Baskı teknolojisinde kullanılan tramlar iki grupta toplanırlar: Cam tramlar ve kontakt tramlar. Cam tramların üzerinde düz çizgilerden oluşan ızgaraya benzer bir doku bulunur. Bu tramlar, kamera objektifi ile filmin arasına yerleştirilirler. Birbirlerini dama taşları gibi izleyen noktacıklardan meydana gelen kontakt tramlar ise pozlandırma sırasında doğrudan film yüzeyine çakıştırılırlar. Tramın temel işlevi; ara tonlu görsel unsurları binlerce küçük noktacığın meydana getirdiği çizgisel (tire) görüntülere dönüştürmeleridir. Bu küçük noktacıkların seyrekleşip-sıkışmasıyla optik olarak ara ton etkisi sağlanır.
Bütün tramlar, 1 inch aralığında bulunan nokta sayısı ile ölçülür ve sınıflandırılırlar. Bu ölçüye “tram yoğunluğu” adı verilir. Tramlar, nokta sıklığına bağlı olarak farklı yoğunluklarda üretilmektedir. Baskı teknolojisinde en çok kullanılan tramlar kalından inceye doğru; 55, 65, 85, 100, 120, 133, 150, 175 ve 200 nokta/inch yoğunluğunda olanlardır. Tram yoğunluğu arttıkça, yani noktalar küçülüp sıklaştıkça; yarım-ton imgelerdeki keskinlik ve ton zenginliği de artar. Örneğin, 55 nokta/inch yoğunluğundaki bir tramda inch-kare içine düşen nokta sayısı 3025 iken, 150 nokta/inch yoğunluğundaki bir tramda bu sayı 225 000’e çıkmaktadır. Ülkemizde ise tramlar santimetre başına düşen nokta sayısı ile ölçülür.
Tram yoğunlukları ise; 22, 26, 34, 40, 48, 54 ve 60 nokta/santimetre olarak sıralanırlar.

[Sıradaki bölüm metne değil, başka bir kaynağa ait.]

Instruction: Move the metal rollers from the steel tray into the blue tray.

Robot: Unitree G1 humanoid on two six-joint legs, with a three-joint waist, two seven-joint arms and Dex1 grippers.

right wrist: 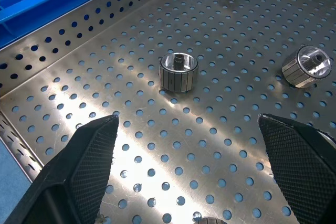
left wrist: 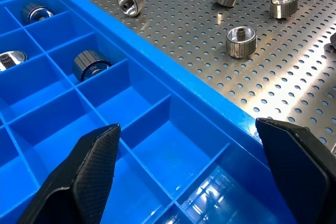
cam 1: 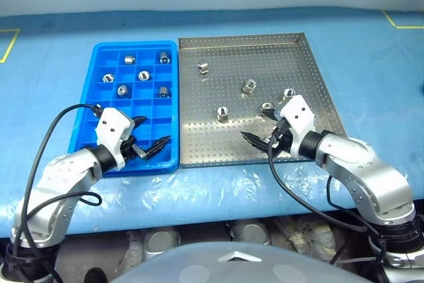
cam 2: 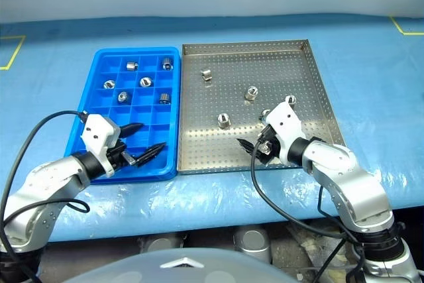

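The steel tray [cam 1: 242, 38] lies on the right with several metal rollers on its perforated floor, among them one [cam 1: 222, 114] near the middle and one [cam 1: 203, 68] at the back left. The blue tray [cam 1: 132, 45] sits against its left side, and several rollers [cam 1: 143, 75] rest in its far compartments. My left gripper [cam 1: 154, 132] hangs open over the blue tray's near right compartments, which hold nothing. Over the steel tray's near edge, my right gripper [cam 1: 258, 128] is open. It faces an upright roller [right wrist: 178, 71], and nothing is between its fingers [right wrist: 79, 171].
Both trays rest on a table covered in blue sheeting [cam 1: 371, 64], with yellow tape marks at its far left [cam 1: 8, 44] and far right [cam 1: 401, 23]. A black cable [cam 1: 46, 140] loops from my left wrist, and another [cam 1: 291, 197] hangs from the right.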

Baskıda kullanılacak tram yoğunluğunu belirlemede şu etkenler gözönüne alınmalıdır:
1-Kâğıt yüzeyi
2-Baskı kalıbı
3-Baskı presinin ve mürekkebin teknik özellikleri
Tram yoğunluğunu saptamadaki en önemli etken, baskıda kullanılacak kâğıdın cinsi ve kalitesidir. Örneğin; iyi cins kâğıda basılan bir dergide 120, 133, 150 nokta/inch yoğunluğunda tramlar kullanılırken, düşük kalitede kâğıtlara sulu mürekkeple basılan günlük gazetelerde yer alan yarım ton imgeler en fazla 55 ile 65 nokta/inch yoğunluğunda tramlanabilirler. Tram yoğunluğu, baskıda kullanılan kâğıt cinsine ve baskı teknolojisine uyum sağlamalıdır. Tram noktacıkları büyüteçle incelendiğinde, seçilen tram yoğunluğunun baskıda nasıl sonuç verdiği izlenebilir. Alışılmış nokta biçimli tramların yanısıra, değişik görsel efektler yaratmak amacıyla çizgisel, çakıl-taşı ya da kum dokulu, dairesel ve dalgalı tramlar da üretilmektedir.
Yarım tonlu (tramlanmış) imgeler, gerektiğinde fonlarından arındırılarak siluet biçiminde kullanılabilirler. Ülkemizde bu işleme “dekupaj” adı verilmektedir.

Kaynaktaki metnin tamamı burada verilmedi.